Provide the number of lines in the records that hold the string "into", without any other words.
———
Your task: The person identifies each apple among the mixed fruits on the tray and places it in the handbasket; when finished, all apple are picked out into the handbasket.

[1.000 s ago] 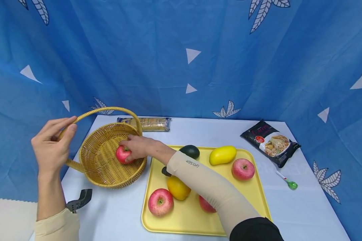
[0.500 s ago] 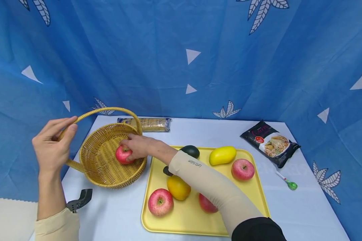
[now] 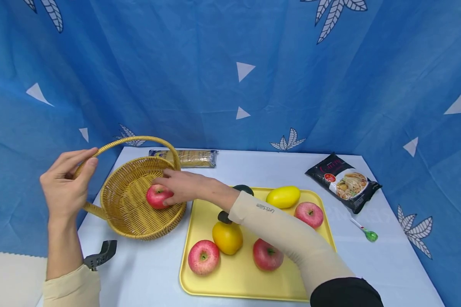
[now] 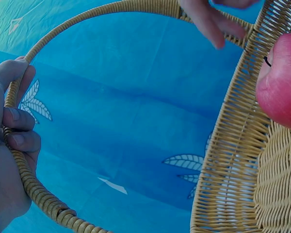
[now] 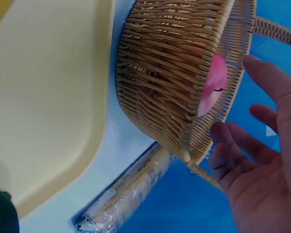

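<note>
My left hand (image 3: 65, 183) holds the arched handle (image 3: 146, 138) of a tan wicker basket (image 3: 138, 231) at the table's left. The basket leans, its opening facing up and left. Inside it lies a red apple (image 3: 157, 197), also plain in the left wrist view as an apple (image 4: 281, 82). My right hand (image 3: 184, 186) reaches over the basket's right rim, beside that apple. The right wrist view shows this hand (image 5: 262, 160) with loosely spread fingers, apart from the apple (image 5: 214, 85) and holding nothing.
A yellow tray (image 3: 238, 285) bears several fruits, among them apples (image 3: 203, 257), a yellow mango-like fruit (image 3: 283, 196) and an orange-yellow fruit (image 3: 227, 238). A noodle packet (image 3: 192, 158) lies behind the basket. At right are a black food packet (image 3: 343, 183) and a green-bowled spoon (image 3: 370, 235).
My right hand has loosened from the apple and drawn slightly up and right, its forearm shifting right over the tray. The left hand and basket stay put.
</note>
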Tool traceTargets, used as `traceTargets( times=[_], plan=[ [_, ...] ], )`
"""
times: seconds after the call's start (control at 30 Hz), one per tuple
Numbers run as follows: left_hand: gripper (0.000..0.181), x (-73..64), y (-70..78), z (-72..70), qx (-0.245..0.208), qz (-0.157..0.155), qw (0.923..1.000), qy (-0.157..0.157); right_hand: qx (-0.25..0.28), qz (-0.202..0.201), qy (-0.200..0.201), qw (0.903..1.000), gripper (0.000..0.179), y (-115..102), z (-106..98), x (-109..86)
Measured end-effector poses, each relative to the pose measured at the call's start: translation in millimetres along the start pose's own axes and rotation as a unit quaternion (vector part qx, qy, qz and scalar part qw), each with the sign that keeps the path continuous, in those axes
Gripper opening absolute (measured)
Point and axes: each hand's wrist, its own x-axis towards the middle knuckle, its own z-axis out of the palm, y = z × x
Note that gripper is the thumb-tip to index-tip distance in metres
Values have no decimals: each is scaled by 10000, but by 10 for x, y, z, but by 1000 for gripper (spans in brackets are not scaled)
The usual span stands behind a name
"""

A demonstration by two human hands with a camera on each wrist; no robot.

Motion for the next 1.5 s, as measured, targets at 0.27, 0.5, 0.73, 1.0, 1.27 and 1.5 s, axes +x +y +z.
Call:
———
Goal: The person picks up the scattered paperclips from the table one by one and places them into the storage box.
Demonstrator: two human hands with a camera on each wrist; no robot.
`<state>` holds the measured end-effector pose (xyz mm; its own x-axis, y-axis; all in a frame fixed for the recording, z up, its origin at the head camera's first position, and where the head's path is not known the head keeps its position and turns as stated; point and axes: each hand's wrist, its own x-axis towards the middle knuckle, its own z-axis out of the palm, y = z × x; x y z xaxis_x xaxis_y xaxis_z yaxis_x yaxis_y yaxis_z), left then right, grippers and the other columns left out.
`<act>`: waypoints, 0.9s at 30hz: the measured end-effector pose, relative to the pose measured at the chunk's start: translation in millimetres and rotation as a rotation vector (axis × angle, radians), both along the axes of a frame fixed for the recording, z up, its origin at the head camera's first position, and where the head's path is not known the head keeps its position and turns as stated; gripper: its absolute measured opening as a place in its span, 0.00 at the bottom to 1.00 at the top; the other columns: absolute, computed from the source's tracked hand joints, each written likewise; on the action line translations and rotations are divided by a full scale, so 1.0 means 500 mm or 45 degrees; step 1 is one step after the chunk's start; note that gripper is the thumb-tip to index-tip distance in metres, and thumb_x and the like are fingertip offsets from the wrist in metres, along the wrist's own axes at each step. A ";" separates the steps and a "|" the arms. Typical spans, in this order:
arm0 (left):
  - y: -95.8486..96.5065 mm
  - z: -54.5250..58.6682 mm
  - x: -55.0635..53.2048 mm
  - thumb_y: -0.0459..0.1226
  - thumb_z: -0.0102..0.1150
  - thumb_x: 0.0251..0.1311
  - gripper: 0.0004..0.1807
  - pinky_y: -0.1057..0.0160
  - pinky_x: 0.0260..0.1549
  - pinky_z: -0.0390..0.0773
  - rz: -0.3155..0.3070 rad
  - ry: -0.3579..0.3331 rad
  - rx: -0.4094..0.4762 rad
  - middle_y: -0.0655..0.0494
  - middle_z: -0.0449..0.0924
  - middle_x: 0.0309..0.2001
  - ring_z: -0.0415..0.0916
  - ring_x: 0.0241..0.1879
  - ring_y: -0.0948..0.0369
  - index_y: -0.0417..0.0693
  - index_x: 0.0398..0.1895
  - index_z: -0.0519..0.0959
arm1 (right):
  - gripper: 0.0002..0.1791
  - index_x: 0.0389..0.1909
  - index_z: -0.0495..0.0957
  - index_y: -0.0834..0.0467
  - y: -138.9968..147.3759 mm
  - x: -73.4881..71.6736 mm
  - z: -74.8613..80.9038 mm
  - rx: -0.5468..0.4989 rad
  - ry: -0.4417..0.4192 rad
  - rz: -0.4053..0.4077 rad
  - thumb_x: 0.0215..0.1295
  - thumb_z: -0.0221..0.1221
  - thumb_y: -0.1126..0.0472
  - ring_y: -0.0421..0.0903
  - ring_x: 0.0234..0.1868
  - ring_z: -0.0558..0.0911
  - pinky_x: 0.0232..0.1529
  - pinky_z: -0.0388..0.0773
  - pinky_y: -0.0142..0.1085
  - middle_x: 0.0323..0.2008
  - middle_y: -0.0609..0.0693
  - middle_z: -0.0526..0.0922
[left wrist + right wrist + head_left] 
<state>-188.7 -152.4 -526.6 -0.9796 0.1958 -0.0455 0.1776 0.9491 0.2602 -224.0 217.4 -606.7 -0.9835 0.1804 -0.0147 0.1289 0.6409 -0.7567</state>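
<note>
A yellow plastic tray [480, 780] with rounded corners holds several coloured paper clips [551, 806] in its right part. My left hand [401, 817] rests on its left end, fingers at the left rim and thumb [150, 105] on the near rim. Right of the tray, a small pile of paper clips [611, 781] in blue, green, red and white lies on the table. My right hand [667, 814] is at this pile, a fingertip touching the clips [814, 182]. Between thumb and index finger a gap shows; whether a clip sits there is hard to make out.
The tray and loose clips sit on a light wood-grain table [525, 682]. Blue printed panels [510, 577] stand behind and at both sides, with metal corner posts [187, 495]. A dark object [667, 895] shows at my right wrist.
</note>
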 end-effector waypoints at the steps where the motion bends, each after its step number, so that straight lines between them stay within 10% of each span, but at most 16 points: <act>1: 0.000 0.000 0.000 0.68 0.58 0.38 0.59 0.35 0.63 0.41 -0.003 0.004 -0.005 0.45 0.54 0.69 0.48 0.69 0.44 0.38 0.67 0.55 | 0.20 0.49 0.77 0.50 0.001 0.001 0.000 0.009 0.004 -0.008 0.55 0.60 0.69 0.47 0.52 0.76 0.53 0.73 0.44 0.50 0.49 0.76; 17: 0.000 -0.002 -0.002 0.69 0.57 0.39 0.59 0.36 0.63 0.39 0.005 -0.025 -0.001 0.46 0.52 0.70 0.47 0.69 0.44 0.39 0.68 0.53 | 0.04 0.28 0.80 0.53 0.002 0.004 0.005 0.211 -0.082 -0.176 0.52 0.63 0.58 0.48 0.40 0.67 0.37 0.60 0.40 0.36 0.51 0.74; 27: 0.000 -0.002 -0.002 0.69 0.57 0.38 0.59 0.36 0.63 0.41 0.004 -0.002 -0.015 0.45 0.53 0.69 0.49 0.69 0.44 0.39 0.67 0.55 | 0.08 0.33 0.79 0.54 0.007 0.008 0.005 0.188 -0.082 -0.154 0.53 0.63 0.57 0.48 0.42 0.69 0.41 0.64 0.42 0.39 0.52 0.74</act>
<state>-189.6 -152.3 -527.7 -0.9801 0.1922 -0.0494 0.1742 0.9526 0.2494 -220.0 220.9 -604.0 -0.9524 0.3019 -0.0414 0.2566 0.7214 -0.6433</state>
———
* [SOLUTION TO THIS PROBLEM] 2